So, Whole Foods Market has made quite the scene lately. Let’s look at one of their very bad decisions first…
It’s no big secret that Hershey supports forced child labor, child trafficking and non-Fair Trade cocoa. Hershey says they’re trying to change, but in reality they take just about the smallest steps possible when it comes to change.
Because Hershey will do nothing concrete to change, in August a coalition of food coops and natural grocers called out Hershey. In total, 41 consumer-owned grocery cooperatives and natural food retailers operating 65 stores released an open letter in August, telling the Hershey Company to take action to end child slave labor on cocoa farms in the Ivory Coast (Côte D’Ivoire) and to fully commit to ethically sourced cocoa produced under fair labor standards.
Whole Foods, arguably the largest retailer of organics flat out refused to sign the letter. A seriously lame move because Whole Foods’ voice in particular could make a gigantic impact on this issue.
Whole Foods reason for not signing the letter to Hershey…
Whole Foods’ statement is as follows:
“We evaluate only products being considered for sale within our stores…We do not include in our review any operational or management decisions of the (supplier).”
Green America points out that basically this means that “Whole Foods is happy to buy Hershey’s chocolates even if the vast majority of Hershey’s profits are tainted by child labor cocoa.”
I’m calling Whole Foods out because they’re saying that they do not consider operational issues their issue, but that statement is 100% NOT true. Which leads me to the good news about Whole Foods.

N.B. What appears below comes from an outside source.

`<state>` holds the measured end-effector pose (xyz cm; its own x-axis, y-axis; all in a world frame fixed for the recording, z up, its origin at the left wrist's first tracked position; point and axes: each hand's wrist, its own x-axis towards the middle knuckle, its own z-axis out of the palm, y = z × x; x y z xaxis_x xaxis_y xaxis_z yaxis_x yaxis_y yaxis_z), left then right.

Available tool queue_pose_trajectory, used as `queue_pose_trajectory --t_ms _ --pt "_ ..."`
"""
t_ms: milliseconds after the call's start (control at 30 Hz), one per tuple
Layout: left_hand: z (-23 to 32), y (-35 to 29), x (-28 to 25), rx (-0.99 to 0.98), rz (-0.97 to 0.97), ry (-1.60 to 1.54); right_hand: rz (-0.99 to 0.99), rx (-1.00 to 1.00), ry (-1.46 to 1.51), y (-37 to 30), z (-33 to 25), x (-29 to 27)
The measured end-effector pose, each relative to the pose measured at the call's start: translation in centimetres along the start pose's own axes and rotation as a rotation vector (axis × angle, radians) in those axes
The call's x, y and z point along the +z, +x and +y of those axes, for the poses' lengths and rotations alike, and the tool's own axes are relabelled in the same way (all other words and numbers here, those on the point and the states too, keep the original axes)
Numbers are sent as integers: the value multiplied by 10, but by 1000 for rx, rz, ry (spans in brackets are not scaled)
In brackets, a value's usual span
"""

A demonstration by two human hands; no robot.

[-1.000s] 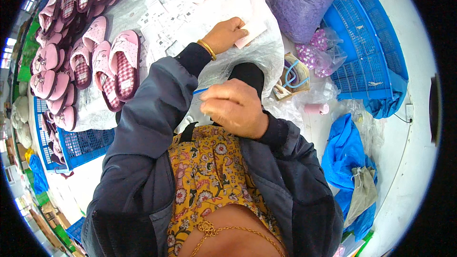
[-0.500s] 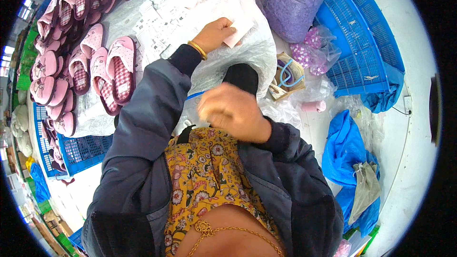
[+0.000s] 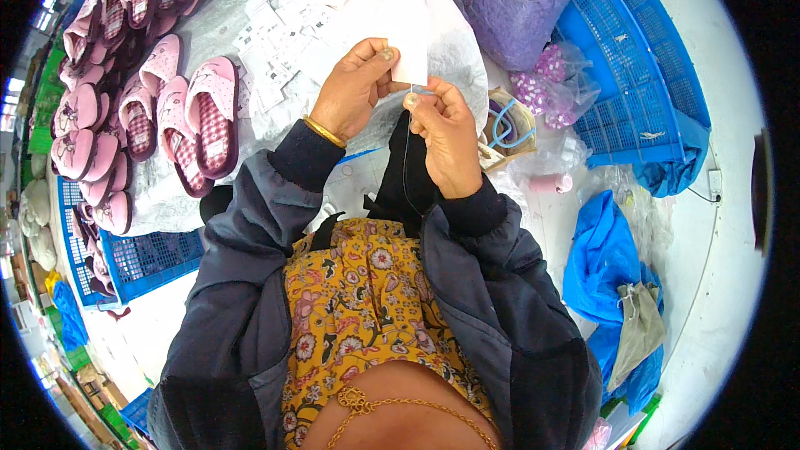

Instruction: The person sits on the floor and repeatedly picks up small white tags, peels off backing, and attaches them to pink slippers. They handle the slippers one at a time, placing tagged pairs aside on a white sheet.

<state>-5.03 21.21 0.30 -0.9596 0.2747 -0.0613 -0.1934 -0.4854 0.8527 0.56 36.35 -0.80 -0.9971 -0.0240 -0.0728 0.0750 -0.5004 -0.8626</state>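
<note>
Out over the wrapped surface, my left hand (image 3: 354, 87) pinches a small pale card (image 3: 410, 62) by its left side, between thumb and fingers. Just to the right and nearer, my right hand (image 3: 446, 129) is closed at the card's lower edge. From its fingertips a thin dark thread (image 3: 407, 158) trails down toward my lap. Something tiny and light shows between those fingertips, too small to make out. Pink slippers (image 3: 212, 108) with checked insoles lie to the left of my left hand.
Printed paper tags (image 3: 271, 42) lie scattered on the plastic sheeting (image 3: 162, 204). At the right stand a bagged purple bundle (image 3: 517, 8), a blue crate (image 3: 621, 75) and an open box (image 3: 521, 137) holding a blue loop. A pink roll (image 3: 550, 184) lies nearer.
My right hand has moved from near my lap out to the card, bringing the thread into view. My left hand has shifted slightly left and nearer, still gripping the card, now turned more upright.
</note>
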Motion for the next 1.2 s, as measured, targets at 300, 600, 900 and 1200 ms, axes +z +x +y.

Whole Foods new organic body care policy
In 2010, due to shoddy organic body care labeling, Whole Foods decided to take things into their own hands and demanded that as of June 11, 2011, all organic personal care products sold in their U.S. stores MUST BE certified organic. As of this week, that demand has come true. Whole Foods just released a statement noting that as of now, all of their body care has been switched into the new program.
This is awesome news for consumers, because it means that any body care products, including cosmetics, soaps, shaving cream, shampoo and more that you see at Whole Foods, that says, “Organic” on the label, is REALLY organic.
Now, although I completely applaud the new Whole Foods body care standards, it begs the question, how is Whole Foods not involved in “Operational or management decisions of suppliers,” as stated in their Hershey comment.
Fact – Whole Foods new body care standards meant that many Whole Foods suppliers had to become officially certified organic by the USDA National Organic Program, and/or change their labels and/or reformulate their products to comply with National Organic Program guidelines.
Is this Whole Food NOT being involved in supplier issues, or totally being involved? I’d say they’re involved. Wouldn’t you? Making operations go organic is a good choice, but also a time consuming and expensive move. Going organic is a major deal, one involving operational and management decisions being controlled by Whole Foods.
The fact that they won’t take on Hershey due to “not wanting to get involved with supply issues” is ironic under the circumstances.